/---

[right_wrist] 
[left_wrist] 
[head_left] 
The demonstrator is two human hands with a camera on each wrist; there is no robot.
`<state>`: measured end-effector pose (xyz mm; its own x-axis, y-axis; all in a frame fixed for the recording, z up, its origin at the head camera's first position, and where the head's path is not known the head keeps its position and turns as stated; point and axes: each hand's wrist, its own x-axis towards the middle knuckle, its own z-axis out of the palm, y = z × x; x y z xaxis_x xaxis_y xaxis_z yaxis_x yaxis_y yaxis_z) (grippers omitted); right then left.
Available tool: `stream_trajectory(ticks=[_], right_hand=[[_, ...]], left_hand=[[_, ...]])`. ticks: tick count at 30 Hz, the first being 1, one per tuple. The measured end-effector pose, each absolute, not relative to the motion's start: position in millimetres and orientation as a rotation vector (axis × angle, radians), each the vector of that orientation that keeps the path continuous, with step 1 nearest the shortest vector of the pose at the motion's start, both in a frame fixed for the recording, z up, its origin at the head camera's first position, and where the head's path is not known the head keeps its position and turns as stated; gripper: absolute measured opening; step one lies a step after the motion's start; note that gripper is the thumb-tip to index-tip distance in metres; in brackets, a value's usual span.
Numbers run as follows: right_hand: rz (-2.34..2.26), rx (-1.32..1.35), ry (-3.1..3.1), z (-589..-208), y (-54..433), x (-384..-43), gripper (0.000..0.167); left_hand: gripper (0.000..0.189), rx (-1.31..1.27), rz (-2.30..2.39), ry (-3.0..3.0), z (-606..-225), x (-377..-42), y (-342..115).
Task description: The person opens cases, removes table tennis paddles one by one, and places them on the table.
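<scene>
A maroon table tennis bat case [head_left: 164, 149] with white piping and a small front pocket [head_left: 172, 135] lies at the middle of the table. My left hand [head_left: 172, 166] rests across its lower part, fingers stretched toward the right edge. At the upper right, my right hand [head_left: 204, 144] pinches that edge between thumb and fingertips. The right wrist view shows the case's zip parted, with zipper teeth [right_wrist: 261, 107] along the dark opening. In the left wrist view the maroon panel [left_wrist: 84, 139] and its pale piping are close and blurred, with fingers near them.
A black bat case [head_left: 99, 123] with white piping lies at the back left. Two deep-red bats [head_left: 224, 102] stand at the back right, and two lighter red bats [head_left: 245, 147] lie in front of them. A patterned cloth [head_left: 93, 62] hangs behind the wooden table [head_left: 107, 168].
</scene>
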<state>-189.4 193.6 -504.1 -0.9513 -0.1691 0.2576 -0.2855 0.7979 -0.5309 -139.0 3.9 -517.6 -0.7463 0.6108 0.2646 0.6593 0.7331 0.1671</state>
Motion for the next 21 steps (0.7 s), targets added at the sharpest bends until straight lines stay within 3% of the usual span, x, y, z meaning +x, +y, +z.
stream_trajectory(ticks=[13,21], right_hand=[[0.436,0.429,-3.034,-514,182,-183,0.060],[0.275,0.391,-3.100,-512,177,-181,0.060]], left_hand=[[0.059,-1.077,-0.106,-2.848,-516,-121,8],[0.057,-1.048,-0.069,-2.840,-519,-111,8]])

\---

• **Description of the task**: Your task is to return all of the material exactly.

• **Result below**:
[right_wrist] 
[left_wrist] 
[head_left] 
The demonstrator is two human hands with a camera on each wrist; there is no robot.
`<state>`: measured end-effector pose (xyz mm; its own x-axis, y-axis; all in a frame fixed for the recording, z up, its origin at the head camera's first position, and where the head's path is not known the head keeps its position and turns as stated; point and axes: each hand's wrist, its own x-axis towards the middle knuckle, its own z-axis out of the palm, y = z × x; x y z xaxis_x xaxis_y xaxis_z yaxis_x yaxis_y yaxis_z) (grippers omitted); right then left.
Available tool: `stream_trajectory(ticks=[_], right_hand=[[_, ...]], left_hand=[[_, ...]])`. ticks: tick count at 30 Hz, the first being 1, one per tuple. The measured end-effector pose, each absolute, not relative to the motion's start: position in millimetres and orientation as a rotation vector (axis × angle, radians), each the vector of that orientation that keeps the path continuous, with step 1 nearest the shortest vector of the pose at the motion's start, both in a frame fixed for the recording, z up, its origin at the head camera's first position, and where the head's path is not known the head keeps its position and turns as stated; gripper: absolute measured opening; step one lies a step after the motion's start; note that gripper is the thumb-tip to index-tip distance in metres; in brackets, a value's usual span.
Numbers run as follows: right_hand: rz (-2.34..2.26), rx (-1.32..1.35), ry (-3.1..3.1), z (-589..-208), y (-54..433), x (-384..-43), gripper (0.000..0.167); left_hand: gripper (0.000..0.189), rx (-1.31..1.27), rz (-2.30..2.39), ry (-3.0..3.0), z (-606..-225), x (-377..-42), y (-342..115).
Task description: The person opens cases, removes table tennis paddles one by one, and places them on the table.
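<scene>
A maroon table tennis bat case [head_left: 164, 149] with white piping and a small front pocket [head_left: 172, 135] lies at the middle of the table. My left hand [head_left: 172, 166] rests across its lower part, fingers stretched toward the right edge. At the upper right, my right hand [head_left: 204, 144] pinches that edge between thumb and fingertips. The right wrist view shows the case's zip parted, with zipper teeth [right_wrist: 261, 107] along the dark opening. In the left wrist view the maroon panel [left_wrist: 84, 139] and its pale piping are close and blurred, with fingers near them.
A black bat case [head_left: 99, 123] with white piping lies at the back left. Two deep-red bats [head_left: 224, 102] stand at the back right, and two lighter red bats [head_left: 245, 147] lie in front of them. A patterned cloth [head_left: 93, 62] hangs behind the wooden table [head_left: 107, 168].
</scene>
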<state>-189.4 193.6 -504.1 -0.9513 -0.1691 0.2576 -0.2855 0.7979 -0.5309 -139.0 3.9 -517.6 -0.7463 0.6108 0.2646 0.6593 0.7331 0.1671</state>
Motion for the next 21 steps (0.7 s), targets added at the sharpest bends until straight lines stay within 3% of the usual span, x, y, z meaning +x, +y, +z.
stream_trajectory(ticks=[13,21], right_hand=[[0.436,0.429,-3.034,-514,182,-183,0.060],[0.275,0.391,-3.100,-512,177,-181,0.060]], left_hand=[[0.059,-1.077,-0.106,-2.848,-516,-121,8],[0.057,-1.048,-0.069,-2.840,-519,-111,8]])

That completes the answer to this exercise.